# Fact or fiction



## CoffeeAdrenal (Apr 6, 2020)

Ive read that you can tell how fresh roasted beans are by how glossy or shiny they are.

Is that true?

I just paid a premium on beans from a company who claim to roast their beans two or three times per week so that your bought beans are always super fresh.

Said beans arrived today, swiss water decaffeinated. I opened the bag eagerly anticipating shiny but found very dull beans indeed.

Hmmmm


----------



## KingoftheHeath (Nov 22, 2019)

That sounds like nonsense to me. If a bean is shiny then that's because it's oily and oily means it's been roasted to death.


----------



## 4085 (Nov 23, 2012)

Nonsense I am afraid. Beans are roasted to a profile using different heat settings and times. No two beans are the same. Beans grow in different countries, climates and at height! Some beans will be very glossy, some will be dull.....it is only when you try them, and master them, will you know if they are for you


----------



## BlackCatCoffee (Apr 11, 2017)

That is totally untrue.

Oil on the surface of beans is an indicator of a long and dark roast.

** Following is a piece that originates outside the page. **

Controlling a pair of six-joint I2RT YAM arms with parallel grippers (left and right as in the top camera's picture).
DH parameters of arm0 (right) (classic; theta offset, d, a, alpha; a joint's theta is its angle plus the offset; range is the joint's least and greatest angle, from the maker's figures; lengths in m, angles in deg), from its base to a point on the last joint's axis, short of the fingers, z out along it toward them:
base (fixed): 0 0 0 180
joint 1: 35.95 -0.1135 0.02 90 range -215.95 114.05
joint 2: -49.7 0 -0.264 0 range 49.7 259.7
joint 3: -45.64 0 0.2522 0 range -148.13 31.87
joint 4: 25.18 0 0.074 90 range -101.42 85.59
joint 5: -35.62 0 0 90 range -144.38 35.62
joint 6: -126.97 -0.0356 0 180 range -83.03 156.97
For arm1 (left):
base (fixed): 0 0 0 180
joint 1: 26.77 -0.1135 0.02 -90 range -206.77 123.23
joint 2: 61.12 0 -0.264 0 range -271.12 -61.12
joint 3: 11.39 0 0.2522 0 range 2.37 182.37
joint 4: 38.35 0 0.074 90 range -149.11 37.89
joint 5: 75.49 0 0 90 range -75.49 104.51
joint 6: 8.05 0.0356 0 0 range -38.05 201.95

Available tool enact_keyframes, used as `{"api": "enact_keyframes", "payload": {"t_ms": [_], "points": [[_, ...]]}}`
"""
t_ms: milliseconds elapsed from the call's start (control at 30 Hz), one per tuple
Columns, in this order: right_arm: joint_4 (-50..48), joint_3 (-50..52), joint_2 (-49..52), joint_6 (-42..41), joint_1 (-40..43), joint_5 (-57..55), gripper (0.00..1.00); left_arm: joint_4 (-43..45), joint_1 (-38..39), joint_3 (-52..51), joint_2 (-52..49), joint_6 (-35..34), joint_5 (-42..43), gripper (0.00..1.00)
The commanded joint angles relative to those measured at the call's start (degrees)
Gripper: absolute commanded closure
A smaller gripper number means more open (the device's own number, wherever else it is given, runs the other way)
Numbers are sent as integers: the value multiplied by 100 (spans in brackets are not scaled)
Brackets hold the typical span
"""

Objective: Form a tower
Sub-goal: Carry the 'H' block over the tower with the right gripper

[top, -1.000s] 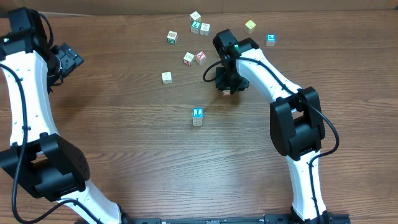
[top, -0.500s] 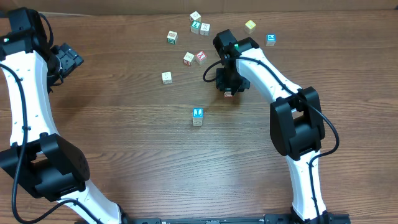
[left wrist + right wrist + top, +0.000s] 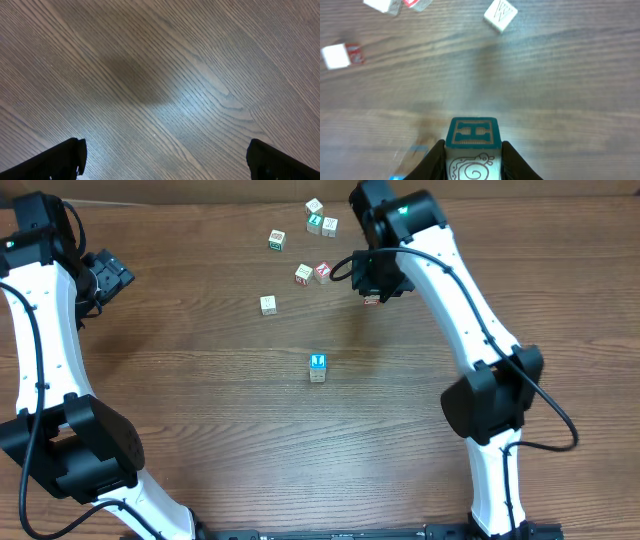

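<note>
**Holding one cube, well clear of the tower**

Pinches a teal-faced letter cube [image 3: 472, 136] between the fingers of the right gripper [image 3: 372, 295], over the far side of the table [image 3: 200, 400]. Shows the tower [image 3: 318, 367] upright mid-table, well apart, blue face up. Finds loose cubes [image 3: 304, 273] just left of the grip, none touching. Possibly catches the tower's blue top in the wrist view's blurred lower-left corner. Holds the left gripper [image 3: 110, 277] spread wide over bare wood.
</note>
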Motion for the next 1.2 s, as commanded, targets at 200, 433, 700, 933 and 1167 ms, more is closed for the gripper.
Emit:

When a bean is roasted long enough the cell structure starts to break down and the oils seep from the bean on to the surface. This can take place quite quickly in a very dark roast or after a few days in a slight less dark (but still dark in relative terms) roast.

Most companies that roast coffee to order nowadays will not be roasting anything like this dark.

If you like coffee that dark then great but it certainly isn't a measure of bean freshness.


----------



## Wha burst the ba (Jun 20, 2020)

It's a shames really that such a good story gets in the way of the truth

I wonder how many more stories are out there where people have no idea that they're false?????


----------